- Directed by: Guillermo García López
- Written by: Guillermo García López, Inbar Horesh
- Produced by: Marina García López, David Casas Riesco, Pablo De la chica, Justin Pechberty, Damien Megherbi
- Edited by: Victoria Lammers
- Distributed by: Les Valseurs, Marvin & Wayne
- Release date: May 2023;
- Running time: 15 minutes
- Countries: Spain, France

= Aunque es de noche =

Spanish short film

Aunque es de noche (Even though it's night) is a 2023 Spanish and French short film directed by Guillermo García López shot in 16mm which premiered at the 2023 Cannes Film Festival in official competition. Filmed in Cañada Real, Europe's largest slum, the film follows two teenagers, Toni & Nasser, before one of them has to leave the place forever.

In February 2024, Aunque es de noche received the Goya award for Best Fiction short.

== Plot ==
La Cañada Real, Europe's largest slum on the outskirts of Madrid, has been without electricity for over a year. In the firelight, Toni, a 13 year-old boy, discovers that his best friend Nasser is leaving forever. Amongst Roma legends of a possible future, Toni looks for a way to stay connected to him.

== Reception ==
Aunque es de noche made its world debut at the 2023 Cannes Film Festival Official competition and has since received positive reviews. Miriam Voigt described it in TalkingShorts as a "coming of age (which) becomes a metaphysical quest for reassurance", while Closeupculture cites it as their 7th best short film of 2023.

In their review of Cannes 2023 short film competition, Laurence Boyce highlighted in Cineuropa "the rawness and despair (of the film), balanced out by a vein of genuine tenderness in this evocation of friendship and the need to escape", whereas Marina Richter said Aunque es de noche "leaves a deep impression on viewers with its richness of imagery, authentic dialogues and life-near situations".

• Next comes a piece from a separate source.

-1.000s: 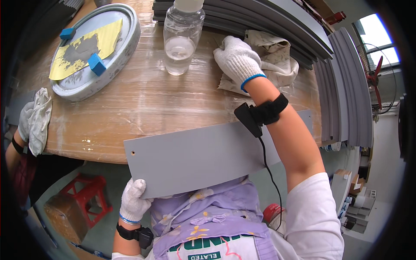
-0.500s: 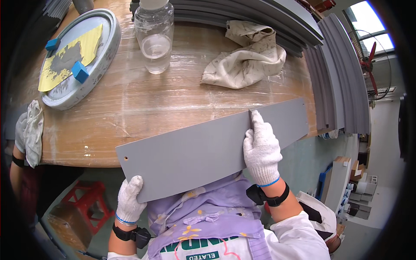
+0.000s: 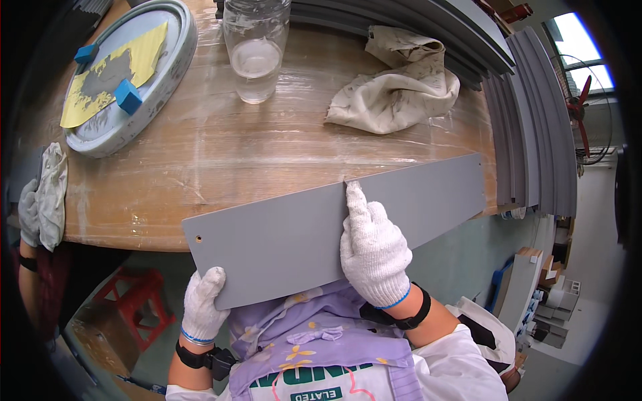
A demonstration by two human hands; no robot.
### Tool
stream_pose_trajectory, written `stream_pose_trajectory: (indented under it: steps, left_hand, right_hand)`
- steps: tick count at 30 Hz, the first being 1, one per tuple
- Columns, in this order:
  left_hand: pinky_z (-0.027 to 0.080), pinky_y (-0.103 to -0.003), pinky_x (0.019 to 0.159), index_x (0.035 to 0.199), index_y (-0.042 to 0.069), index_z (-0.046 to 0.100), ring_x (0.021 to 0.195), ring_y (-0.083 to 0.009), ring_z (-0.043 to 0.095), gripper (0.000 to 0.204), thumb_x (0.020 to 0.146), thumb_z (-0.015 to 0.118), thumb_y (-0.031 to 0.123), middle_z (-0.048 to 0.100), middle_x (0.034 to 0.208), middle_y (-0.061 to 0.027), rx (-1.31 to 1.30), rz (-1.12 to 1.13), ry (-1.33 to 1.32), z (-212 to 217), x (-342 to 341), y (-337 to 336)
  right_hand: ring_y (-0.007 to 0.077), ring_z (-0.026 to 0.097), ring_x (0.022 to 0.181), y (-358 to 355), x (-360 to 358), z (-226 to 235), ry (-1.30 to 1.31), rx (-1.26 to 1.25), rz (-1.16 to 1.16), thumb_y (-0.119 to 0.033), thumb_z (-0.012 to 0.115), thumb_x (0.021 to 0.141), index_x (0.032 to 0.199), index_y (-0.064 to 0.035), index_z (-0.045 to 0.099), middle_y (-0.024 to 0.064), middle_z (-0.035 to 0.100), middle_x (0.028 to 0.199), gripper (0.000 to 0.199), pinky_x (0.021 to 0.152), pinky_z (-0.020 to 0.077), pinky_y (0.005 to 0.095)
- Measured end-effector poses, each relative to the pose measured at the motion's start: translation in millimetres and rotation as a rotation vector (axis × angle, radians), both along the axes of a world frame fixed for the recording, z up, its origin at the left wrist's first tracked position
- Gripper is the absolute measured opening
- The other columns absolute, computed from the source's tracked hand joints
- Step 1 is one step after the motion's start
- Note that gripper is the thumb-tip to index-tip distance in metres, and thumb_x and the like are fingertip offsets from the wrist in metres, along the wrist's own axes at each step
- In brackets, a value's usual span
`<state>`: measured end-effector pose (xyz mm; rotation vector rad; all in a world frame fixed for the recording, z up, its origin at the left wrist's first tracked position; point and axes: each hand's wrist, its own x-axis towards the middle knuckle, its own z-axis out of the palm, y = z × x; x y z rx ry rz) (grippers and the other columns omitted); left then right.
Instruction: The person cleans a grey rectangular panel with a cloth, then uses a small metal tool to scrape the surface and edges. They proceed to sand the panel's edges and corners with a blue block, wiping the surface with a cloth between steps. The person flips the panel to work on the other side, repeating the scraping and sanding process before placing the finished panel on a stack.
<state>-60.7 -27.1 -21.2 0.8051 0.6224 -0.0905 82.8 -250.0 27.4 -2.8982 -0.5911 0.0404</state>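
A long flat grey panel (image 3: 281,244) lies slanted over the table's near edge, its lower side against my apron. My left hand (image 3: 203,301), in a white knitted glove, grips the panel's near left corner, thumb on top. On the panel's middle rests my right hand (image 3: 376,254), gloved too, its index finger stretched toward the far edge. A thin dark edge shows beside that fingertip; most of whatever is under the fingers is hidden. A small hole marks the panel's left end.
On the wrapped table (image 3: 254,160) stand a clear jar (image 3: 256,67) with liquid and a round grey lid (image 3: 160,100) bearing yellow sandpaper (image 3: 150,57) and blue blocks. A stained cloth (image 3: 401,93) lies beyond the panel. Grey panels (image 3: 535,127) are stacked right. Another person's gloved hand (image 3: 29,214) holds a rag at left.
My right hand has slid left along the panel, from right of its middle to about the middle. My left hand keeps its grip at the corner. The view has shifted slightly.
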Motion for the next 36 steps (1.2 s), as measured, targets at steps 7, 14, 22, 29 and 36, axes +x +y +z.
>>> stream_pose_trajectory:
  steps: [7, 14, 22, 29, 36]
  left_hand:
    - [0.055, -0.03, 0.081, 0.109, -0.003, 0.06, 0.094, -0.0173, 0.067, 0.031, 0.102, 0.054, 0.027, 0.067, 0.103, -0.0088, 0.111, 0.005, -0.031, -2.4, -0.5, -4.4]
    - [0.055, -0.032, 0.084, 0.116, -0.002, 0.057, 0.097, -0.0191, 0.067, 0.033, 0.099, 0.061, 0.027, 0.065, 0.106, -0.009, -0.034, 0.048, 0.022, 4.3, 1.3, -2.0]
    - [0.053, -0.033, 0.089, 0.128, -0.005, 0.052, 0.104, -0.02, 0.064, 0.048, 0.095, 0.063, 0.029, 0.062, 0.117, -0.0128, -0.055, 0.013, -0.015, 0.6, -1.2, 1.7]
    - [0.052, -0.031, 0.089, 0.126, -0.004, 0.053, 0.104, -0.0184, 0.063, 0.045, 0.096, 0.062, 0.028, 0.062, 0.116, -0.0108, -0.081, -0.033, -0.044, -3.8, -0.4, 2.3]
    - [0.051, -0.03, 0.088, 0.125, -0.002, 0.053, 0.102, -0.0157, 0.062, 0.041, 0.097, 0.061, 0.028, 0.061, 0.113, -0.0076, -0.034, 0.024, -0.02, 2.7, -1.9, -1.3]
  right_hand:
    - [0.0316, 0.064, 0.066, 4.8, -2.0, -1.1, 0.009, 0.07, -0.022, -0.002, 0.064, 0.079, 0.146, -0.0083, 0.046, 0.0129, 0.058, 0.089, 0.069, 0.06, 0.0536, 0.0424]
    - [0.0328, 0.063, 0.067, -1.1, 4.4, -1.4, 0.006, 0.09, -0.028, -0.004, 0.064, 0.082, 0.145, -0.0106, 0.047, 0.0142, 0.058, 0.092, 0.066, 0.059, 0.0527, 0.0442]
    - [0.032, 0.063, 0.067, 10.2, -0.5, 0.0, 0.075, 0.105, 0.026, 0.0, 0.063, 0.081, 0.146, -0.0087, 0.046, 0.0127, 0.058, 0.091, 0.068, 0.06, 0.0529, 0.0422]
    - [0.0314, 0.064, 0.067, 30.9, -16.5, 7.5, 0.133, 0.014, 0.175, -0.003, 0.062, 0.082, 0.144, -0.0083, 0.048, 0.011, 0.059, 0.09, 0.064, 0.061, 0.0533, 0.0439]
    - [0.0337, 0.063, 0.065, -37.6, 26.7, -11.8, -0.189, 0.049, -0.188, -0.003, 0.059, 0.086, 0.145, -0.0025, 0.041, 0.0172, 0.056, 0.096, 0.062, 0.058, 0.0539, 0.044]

Since its world premiere, the film has been selected in over 75 festivals and academies around the world, including:

| Year | Festivals | Award/Category | Status |
| 2023 | Cannes Film Festival | Palme d'Or - Best Short Film | Nominated |
| San Sebastian International Film Festival | Zabalteigi-Tabakalera | Nominated |
| Abycine | Best Short Film | Won |
2024
| Goya Awards | Best Fiction Short | Won |
| Vienna Shorts | Best International Short | Nominated |
| Go Short | Best International Short | Nominated |
| HollyShorts | Best International Film | Nominated |
| In the Palace Film Festival | Special Mention for Best International Short | Won |

== Sleepless City ==

A feature adapted from the short, currently titled Ciudad sin Sueño (Sleepless City) and also directed by Guillermo García López, is currently in preparation and is scheduled to be released in 2025.